Stipulation:  "You have to. ... Time is all I have, you see." Great motive. It makes perfect sense that the Devil ought to only have time. I hope you put it to use somehow. Maybe some moral about time or how we're given what we're due. Like The Twilight Zone's "Escape Clause" episode. I think, when dealing with the Devil in these kind of stories, he has to win somehow. Or else it would be like a reverse Deus ex Machina. Why would he bother if the Devil couldn't win? The reader has to get some sort of pay-off from the main character:  some "deficit," you said, in morals, personality, chance encounter, one's soul... So, maybe you'll want to expand the story. Maybe not. Maybe it's just a nice writing exercise.

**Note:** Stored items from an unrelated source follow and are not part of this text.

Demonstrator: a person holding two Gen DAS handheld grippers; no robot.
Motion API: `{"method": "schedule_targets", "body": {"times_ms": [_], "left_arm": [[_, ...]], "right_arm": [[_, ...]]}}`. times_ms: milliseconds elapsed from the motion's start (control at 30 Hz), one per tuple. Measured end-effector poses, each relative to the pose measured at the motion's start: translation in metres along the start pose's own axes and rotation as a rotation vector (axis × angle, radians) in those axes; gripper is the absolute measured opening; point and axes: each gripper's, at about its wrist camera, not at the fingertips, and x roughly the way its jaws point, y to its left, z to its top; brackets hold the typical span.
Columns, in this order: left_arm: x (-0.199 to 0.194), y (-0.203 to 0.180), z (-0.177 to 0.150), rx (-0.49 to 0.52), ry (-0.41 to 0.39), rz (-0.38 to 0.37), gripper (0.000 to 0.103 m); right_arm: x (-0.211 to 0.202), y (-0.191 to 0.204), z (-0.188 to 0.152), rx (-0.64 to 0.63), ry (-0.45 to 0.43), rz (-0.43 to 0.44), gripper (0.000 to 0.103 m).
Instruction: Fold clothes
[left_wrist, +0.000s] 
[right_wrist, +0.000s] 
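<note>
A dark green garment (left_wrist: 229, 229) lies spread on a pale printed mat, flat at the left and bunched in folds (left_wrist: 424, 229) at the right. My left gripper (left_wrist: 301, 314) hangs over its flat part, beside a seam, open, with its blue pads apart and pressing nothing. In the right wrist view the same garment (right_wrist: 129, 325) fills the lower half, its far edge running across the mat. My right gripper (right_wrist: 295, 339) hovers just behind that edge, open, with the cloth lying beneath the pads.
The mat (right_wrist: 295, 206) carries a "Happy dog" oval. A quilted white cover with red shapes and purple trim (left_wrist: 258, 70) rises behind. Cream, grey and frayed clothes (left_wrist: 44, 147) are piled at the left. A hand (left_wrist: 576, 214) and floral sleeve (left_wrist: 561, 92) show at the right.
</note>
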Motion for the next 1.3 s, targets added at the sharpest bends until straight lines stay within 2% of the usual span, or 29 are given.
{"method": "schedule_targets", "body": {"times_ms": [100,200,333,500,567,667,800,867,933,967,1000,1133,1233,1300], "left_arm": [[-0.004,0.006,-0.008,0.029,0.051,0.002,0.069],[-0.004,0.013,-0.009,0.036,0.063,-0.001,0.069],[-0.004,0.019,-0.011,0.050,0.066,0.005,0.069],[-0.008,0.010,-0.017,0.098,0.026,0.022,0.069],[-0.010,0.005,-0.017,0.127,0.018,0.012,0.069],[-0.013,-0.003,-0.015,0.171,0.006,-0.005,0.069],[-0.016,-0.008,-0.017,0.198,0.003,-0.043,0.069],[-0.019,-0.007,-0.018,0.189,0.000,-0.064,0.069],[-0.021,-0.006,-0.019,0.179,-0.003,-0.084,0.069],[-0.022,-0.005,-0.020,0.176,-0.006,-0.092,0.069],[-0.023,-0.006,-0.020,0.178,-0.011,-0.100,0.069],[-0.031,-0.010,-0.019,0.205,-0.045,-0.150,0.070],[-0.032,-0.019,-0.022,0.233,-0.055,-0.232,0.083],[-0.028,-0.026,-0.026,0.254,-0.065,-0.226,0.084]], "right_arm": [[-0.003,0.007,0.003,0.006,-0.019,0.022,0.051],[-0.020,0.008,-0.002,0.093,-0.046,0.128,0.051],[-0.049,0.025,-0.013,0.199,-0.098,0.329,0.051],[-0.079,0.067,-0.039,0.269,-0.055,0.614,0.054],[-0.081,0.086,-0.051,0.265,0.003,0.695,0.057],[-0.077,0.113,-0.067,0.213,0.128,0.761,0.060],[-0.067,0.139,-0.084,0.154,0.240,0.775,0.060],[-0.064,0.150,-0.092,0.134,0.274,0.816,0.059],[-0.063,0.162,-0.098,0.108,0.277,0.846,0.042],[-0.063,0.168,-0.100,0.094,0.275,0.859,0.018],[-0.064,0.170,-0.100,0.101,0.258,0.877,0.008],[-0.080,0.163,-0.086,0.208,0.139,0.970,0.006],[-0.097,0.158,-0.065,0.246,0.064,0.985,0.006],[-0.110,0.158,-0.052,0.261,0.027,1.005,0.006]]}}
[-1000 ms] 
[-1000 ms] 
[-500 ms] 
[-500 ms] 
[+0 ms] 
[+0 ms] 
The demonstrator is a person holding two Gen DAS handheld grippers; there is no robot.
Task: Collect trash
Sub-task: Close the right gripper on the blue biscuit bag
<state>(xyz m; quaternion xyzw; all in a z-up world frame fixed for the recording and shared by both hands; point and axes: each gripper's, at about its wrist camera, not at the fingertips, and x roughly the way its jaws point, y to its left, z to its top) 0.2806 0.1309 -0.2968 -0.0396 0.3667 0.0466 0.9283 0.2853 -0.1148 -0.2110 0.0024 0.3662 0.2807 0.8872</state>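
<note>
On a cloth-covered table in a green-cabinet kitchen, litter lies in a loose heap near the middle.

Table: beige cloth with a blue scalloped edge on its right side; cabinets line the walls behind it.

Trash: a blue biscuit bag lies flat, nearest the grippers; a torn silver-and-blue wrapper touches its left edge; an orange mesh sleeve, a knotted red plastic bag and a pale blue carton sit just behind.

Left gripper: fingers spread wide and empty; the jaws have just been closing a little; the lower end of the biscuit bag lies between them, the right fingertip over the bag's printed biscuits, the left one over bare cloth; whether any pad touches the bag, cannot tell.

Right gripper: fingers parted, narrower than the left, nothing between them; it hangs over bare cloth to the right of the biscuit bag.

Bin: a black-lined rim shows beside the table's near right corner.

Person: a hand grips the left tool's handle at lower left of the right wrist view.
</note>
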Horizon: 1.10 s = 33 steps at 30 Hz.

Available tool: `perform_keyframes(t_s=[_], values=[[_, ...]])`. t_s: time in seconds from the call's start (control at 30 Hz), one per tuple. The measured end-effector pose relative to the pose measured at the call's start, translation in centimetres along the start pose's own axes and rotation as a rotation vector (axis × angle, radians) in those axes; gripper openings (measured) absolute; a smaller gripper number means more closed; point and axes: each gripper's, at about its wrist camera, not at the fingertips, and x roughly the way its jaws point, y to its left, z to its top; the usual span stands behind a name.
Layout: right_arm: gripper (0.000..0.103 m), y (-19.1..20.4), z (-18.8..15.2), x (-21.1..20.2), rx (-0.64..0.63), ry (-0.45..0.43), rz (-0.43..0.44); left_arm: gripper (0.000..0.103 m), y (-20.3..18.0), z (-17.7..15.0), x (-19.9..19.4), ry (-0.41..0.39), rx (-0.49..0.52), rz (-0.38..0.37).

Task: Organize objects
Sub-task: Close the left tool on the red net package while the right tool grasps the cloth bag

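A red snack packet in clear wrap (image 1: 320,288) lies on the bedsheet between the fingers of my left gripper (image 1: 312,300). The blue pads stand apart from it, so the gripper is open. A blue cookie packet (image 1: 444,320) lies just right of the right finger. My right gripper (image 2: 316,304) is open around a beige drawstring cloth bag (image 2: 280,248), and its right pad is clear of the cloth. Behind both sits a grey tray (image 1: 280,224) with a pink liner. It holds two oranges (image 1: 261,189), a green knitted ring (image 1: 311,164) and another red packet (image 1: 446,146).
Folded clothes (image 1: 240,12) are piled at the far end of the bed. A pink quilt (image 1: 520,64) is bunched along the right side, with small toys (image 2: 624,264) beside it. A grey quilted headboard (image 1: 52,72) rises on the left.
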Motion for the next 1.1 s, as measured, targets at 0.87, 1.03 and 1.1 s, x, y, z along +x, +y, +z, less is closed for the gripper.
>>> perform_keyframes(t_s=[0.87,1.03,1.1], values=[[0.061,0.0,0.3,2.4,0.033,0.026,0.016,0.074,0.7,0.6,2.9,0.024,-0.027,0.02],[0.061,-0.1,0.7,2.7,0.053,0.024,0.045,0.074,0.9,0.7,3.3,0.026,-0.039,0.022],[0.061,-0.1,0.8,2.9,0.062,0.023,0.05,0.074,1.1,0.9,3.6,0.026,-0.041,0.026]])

One thing that's cool with me is that you /don't/ have to go into the son's backstory. Just knowing that a man wants to save his son (for whatever reason; maybe he's the reason the son died), is enough. The story isn't about the son; it isn't about the Devil; it's about the man, and the choices he makes. The deal is the magical event. The resolution, in this case, the man's reluctance to talk to the person, is the effect. But it might be nice to see how everything plays out, to see if, in bringing back his son, he's really happier. Speaking of emotions, I would like to see more emotional language in the dialogue section. Just a suggestion.


----------



## Ari (Mar 29, 2014)

Was it eccentric? I am sorry. I didn't mean it to be.
Ohh... I understand now. Sometimes I read too much into a thing. Thanks for saying you'll tell me if you write more! I'd like that.
And thanks for critiquing mine! It was nice of you


----------



## thepancreas11 (Mar 30, 2014)

Daring, for sure. You took a big risk stepping out with only dialogue. I've tried some stuff myself, a very difficult exercise, one I could not master, and I commend you for it. Much respect in that regard. I'm also a big fan of the stakes you've raise here, the fact that everything is so compact: in 600 words or less, describe to us how a man steals a soul for the devil. Brevity is the friend of both intrigue and tension, so bravo there.

It misses the mark for me, though. The beginning is kind of aimless. It's hard to tell exactly what's happening, and I hate to say it, but I think it would benefit from some setting and description. Writing from solely a dialogue point of view requires a serious amount of detail and attention in the wording, and this just falls a little flat there. The words don't really speak to the intent until we get to that monologue by the devil himself. I'm left a little confused by it all.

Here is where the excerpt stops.